**Problem statement:**
Copy out each line of the listing below that contains the word "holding".

**Data shown:**
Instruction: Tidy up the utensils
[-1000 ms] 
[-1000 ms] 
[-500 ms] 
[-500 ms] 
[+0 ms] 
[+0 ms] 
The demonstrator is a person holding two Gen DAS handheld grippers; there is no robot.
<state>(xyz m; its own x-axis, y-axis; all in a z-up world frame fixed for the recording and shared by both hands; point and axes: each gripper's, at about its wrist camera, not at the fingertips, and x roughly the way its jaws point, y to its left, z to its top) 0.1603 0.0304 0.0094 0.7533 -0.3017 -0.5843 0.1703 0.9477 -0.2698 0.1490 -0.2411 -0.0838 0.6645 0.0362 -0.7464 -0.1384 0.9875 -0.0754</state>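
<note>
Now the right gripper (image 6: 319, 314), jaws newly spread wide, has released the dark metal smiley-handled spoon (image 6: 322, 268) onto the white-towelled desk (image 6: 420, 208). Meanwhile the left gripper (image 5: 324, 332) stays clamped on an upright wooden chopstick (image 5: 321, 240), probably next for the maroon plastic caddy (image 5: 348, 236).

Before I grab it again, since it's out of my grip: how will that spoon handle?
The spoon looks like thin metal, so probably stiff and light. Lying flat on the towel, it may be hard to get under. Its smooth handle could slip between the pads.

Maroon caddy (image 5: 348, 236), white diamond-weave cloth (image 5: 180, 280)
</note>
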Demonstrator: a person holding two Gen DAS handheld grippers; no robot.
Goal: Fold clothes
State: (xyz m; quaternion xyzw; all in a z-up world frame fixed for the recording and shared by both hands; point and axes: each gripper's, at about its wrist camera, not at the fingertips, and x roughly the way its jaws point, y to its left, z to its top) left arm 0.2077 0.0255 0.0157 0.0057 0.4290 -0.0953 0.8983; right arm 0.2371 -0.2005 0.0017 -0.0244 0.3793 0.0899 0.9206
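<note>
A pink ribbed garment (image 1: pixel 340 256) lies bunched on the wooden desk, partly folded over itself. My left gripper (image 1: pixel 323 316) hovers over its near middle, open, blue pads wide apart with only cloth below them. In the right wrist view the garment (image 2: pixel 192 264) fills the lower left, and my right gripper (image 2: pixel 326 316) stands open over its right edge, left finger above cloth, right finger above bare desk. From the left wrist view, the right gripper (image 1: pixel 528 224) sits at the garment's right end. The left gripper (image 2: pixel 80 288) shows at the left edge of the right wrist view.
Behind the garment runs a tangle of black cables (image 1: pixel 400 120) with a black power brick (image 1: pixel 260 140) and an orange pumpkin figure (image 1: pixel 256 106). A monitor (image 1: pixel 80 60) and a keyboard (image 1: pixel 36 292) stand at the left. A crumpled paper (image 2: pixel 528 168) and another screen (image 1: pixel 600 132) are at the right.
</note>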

**Answer to the exercise:**
The demonstrator is a person holding two Gen DAS handheld grippers; there is no robot.
Demonstrator: a person holding two Gen DAS handheld grippers; no robot.

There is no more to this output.